* [Source data]:
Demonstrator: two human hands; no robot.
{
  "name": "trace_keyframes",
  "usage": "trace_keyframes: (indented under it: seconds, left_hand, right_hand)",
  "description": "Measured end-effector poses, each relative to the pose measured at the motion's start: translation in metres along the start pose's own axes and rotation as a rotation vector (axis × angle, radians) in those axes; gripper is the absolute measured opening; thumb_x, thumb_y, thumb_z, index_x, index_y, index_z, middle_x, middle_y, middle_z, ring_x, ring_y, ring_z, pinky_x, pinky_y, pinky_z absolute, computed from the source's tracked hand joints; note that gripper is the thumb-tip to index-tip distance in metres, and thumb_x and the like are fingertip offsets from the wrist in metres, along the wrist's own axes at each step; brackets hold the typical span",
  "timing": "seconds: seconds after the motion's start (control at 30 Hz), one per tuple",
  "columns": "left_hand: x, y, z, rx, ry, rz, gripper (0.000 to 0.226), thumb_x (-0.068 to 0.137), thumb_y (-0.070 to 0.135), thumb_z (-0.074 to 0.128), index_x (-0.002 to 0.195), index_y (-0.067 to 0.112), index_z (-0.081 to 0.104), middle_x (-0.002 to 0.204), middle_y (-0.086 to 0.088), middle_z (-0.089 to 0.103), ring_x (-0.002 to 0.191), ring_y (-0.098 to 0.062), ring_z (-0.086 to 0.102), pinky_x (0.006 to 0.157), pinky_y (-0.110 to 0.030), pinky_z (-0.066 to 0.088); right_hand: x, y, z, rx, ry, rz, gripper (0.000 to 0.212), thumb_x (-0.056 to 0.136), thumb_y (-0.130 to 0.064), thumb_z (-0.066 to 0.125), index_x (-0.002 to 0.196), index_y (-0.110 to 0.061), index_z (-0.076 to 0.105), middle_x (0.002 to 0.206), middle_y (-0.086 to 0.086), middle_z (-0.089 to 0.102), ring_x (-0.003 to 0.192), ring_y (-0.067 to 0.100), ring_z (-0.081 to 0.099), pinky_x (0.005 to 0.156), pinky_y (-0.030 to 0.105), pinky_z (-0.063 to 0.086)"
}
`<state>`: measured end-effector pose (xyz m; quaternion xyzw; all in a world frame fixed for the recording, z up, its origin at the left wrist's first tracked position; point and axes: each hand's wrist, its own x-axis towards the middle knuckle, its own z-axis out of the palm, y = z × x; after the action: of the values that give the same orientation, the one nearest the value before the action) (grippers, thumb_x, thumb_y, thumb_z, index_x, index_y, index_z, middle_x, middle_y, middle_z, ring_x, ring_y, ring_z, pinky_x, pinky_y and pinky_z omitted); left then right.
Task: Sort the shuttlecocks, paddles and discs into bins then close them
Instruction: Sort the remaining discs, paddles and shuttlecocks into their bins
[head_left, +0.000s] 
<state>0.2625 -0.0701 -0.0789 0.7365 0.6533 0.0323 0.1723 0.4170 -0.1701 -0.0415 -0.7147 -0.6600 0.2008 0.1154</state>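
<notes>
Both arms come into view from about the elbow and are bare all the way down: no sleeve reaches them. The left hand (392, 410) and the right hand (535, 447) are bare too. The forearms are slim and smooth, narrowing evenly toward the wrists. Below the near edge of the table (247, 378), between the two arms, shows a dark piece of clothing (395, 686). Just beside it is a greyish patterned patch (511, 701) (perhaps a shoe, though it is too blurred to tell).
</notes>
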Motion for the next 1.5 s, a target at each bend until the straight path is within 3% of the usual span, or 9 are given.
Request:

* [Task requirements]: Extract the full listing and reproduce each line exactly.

* [Expected answer]:
Demonstrator: two human hands; no robot.
{
  "name": "trace_keyframes",
  "usage": "trace_keyframes: (indented under it: seconds, left_hand, right_hand)",
  "description": "Measured end-effector poses, each relative to the pose measured at the motion's start: translation in metres along the start pose's own axes and rotation as a rotation vector (axis × angle, radians) in those axes; gripper is the absolute measured opening; thumb_x, thumb_y, thumb_z, index_x, index_y, index_z, middle_x, middle_y, middle_z, ring_x, ring_y, ring_z, pinky_x, pinky_y, pinky_z absolute, computed from the source's tracked hand joints; note that gripper is the thumb-tip to index-tip distance in metres, and thumb_x and the like are fingertip offsets from the wrist in metres, along the wrist's own axes at each step; brackets hold the typical span",
  "timing": "seconds: seconds after the motion's start (control at 30 Hz), one per tuple",
  "columns": "left_hand: x, y, z, rx, ry, rz, gripper (0.000 to 0.226), thumb_x (-0.068 to 0.137), thumb_y (-0.070 to 0.135), thumb_z (-0.074 to 0.128), index_x (-0.002 to 0.195), index_y (-0.067 to 0.112), index_z (-0.081 to 0.104), middle_x (-0.002 to 0.204), middle_y (-0.086 to 0.088), middle_z (-0.089 to 0.103), ring_x (-0.002 to 0.191), ring_y (-0.098 to 0.062), ring_z (-0.086 to 0.102), pinky_x (0.006 to 0.157), pinky_y (-0.110 to 0.030), pinky_z (-0.066 to 0.088); right_hand: x, y, z, rx, ry, rz, gripper (0.000 to 0.212), thumb_x (-0.056 to 0.136), thumb_y (-0.130 to 0.064), thumb_z (-0.066 to 0.125), index_x (-0.002 to 0.196), index_y (-0.110 to 0.061), index_z (-0.076 to 0.105), middle_x (0.002 to 0.206), middle_y (-0.086 to 0.086), middle_z (-0.089 to 0.102), ring_x (-0.003 to 0.192), ring_y (-0.067 to 0.100), ring_z (-0.081 to 0.099), pinky_x (0.005 to 0.156), pinky_y (-0.030 to 0.105), pinky_z (-0.063 to 0.086)"
}
`<state>`: measured end-effector pose (xyz m; quaternion xyzw; all in a world frame fixed for the recording, z up, its origin at the left wrist's first tracked position; point and axes: each hand's wrist, its own x-axis towards the middle knuckle, its own z-axis out of the palm, y = z × x; after the action: of the values that give the same orientation, the one nearest the value before the action) (grippers, thumb_x, thumb_y, thumb_z, index_x, index_y, index_z, middle_x, middle_y, middle_z, ring_x, ring_y, ring_z, pinky_x, pinky_y and pinky_z omitted); left then right.
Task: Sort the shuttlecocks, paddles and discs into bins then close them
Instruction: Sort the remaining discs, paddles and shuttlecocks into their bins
[head_left, +0.000s] 
<state>0.2625 -0.0701 -0.0789 0.7365 0.6533 0.0323 0.1723 0.4170 -0.1701 -0.0415 -0.7147 -0.6600 0.2008 0.1154</state>
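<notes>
Both arms come into view from about the elbow and are bare all the way down: no sleeve reaches them. The left hand (392, 410) and the right hand (535, 447) are bare too. The forearms are slim and smooth, narrowing evenly toward the wrists. Below the near edge of the table (247, 378), between the two arms, shows a dark piece of clothing (395, 686). Just beside it is a greyish patterned patch (511, 701) (perhaps a shoe, though it is too blurred to tell).
</notes>
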Motion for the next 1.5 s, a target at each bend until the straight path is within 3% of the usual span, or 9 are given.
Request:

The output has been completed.